Task
Which lines in the records below hold the word "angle"? Copy each of them.

Data to examine
# # #
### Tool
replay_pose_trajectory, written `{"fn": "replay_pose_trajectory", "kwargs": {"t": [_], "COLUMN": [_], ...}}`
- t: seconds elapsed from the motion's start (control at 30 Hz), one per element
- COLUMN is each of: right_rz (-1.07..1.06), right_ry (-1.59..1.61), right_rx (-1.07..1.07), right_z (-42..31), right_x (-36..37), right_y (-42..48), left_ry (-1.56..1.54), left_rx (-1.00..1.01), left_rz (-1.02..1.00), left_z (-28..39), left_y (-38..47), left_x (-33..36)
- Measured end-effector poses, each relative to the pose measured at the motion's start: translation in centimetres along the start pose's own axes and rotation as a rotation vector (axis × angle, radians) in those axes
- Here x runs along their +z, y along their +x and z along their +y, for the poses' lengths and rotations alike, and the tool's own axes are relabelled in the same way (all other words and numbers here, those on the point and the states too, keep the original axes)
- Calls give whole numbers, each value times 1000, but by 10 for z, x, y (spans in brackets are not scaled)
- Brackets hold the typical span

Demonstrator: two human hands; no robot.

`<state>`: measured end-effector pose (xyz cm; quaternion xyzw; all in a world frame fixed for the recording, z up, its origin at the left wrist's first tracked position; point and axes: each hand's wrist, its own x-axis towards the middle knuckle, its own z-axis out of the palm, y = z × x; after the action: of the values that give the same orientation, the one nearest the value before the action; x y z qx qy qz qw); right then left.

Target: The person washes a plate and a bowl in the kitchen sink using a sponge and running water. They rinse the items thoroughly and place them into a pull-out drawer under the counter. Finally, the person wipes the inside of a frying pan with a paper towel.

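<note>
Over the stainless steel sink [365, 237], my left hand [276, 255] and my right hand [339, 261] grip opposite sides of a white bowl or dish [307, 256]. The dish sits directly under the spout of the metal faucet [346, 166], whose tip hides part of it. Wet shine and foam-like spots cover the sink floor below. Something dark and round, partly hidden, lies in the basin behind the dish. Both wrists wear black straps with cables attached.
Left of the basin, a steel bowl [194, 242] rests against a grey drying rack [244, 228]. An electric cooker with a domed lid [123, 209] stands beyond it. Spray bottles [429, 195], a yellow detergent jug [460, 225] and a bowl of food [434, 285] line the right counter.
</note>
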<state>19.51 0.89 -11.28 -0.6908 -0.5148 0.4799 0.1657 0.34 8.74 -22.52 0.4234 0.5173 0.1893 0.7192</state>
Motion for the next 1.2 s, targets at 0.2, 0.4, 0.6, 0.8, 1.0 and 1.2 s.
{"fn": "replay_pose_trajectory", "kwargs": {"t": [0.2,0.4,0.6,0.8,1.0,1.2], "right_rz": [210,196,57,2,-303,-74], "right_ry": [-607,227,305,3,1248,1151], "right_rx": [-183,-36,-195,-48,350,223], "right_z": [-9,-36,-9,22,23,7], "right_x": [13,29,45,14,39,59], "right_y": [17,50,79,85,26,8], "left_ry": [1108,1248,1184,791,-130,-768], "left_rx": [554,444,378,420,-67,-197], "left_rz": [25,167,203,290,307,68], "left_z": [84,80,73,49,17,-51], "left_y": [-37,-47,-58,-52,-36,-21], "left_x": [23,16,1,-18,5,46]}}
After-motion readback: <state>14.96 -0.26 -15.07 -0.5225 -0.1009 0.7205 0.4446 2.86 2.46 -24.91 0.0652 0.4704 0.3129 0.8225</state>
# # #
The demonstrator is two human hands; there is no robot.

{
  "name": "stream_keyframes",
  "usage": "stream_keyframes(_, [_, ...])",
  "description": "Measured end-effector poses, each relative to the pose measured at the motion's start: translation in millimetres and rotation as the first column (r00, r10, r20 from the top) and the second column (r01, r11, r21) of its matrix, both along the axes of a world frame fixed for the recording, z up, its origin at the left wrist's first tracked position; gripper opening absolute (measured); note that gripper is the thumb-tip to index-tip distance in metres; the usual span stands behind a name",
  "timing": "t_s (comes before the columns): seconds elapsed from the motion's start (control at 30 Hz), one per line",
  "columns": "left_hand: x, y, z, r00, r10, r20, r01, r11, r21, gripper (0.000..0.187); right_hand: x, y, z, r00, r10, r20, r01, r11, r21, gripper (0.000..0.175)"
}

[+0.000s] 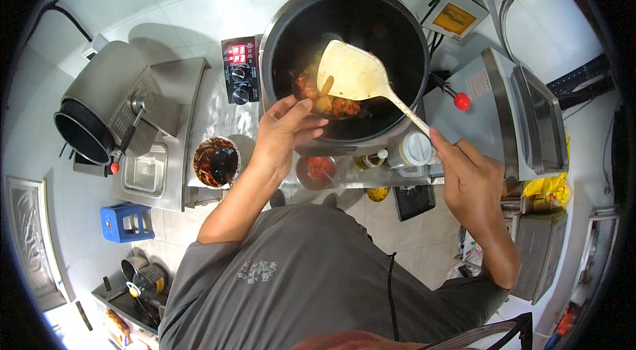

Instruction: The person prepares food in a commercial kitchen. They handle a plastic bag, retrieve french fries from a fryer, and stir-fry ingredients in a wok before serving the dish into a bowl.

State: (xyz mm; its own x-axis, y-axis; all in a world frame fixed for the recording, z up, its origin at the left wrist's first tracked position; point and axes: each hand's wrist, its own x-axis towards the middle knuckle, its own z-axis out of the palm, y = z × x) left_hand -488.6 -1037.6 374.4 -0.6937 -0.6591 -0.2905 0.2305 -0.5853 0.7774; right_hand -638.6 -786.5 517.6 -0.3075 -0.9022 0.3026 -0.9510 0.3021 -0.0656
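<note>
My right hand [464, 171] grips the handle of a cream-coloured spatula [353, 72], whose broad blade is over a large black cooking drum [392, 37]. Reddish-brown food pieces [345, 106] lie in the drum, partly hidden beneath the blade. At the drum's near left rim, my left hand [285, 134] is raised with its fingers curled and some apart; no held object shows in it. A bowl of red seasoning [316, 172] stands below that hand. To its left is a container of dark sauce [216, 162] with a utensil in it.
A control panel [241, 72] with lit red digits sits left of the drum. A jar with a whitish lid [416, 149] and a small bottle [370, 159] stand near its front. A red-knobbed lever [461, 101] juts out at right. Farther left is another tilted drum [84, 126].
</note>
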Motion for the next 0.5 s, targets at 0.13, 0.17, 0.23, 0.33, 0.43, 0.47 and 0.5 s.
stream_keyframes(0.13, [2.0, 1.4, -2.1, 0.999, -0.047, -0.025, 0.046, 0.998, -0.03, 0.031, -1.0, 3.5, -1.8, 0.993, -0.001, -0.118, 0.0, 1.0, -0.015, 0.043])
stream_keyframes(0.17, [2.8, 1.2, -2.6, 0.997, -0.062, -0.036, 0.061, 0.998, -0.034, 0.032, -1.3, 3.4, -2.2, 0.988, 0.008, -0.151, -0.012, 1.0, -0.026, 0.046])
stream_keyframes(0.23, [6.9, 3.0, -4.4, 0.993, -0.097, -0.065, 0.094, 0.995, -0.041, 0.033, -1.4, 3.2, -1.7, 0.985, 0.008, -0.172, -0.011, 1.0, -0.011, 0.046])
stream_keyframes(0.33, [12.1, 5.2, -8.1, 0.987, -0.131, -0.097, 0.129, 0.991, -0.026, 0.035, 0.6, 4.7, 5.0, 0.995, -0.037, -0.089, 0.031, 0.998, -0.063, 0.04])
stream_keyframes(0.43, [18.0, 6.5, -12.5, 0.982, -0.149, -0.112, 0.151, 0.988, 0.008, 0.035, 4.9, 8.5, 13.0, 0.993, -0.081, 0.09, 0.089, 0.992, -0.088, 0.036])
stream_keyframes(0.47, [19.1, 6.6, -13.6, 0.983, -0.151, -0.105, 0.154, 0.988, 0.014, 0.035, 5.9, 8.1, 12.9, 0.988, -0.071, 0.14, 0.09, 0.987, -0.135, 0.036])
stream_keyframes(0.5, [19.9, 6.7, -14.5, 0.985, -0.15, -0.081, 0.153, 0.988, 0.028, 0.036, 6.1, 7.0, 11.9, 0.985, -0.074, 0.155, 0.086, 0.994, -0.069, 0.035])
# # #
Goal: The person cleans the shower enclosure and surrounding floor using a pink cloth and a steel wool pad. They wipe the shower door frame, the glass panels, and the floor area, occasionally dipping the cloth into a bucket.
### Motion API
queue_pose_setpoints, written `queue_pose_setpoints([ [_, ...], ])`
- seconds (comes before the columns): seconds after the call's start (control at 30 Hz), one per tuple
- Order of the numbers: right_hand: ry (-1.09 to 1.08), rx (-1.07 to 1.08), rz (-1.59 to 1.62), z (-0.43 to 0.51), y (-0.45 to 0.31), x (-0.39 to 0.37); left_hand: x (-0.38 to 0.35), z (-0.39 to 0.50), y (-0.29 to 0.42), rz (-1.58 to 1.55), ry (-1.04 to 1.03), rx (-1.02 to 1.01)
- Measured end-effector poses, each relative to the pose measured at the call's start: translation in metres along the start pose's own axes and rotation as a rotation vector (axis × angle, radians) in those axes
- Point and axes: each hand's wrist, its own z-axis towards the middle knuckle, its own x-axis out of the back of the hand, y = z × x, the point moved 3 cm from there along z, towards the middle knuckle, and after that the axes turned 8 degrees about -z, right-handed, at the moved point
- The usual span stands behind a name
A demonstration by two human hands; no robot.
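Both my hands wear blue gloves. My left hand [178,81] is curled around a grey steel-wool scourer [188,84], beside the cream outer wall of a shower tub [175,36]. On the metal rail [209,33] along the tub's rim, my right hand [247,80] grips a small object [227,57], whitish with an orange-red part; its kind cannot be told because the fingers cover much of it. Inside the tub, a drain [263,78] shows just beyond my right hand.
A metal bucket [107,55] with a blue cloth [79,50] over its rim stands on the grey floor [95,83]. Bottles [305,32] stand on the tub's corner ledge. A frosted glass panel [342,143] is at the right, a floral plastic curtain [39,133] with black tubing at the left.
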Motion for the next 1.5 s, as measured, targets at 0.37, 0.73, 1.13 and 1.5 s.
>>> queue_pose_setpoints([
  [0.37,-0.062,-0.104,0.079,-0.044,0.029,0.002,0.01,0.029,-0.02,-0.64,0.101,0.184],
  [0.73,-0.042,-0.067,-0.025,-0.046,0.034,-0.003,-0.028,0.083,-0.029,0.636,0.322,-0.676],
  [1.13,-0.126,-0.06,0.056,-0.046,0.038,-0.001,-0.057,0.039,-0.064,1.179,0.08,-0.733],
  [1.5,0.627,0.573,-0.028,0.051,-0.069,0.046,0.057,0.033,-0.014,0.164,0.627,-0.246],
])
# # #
Final answer
- Measured end-effector poses, each relative to the pose measured at the motion's start: translation in centimetres along the start pose's own axes and rotation as a rotation vector (axis × angle, radians) in those axes
- Measured end-effector poses, each relative to the pose measured at the call's start: translation in metres along the start pose's own axes and rotation as a rotation vector (axis × angle, radians) in those axes

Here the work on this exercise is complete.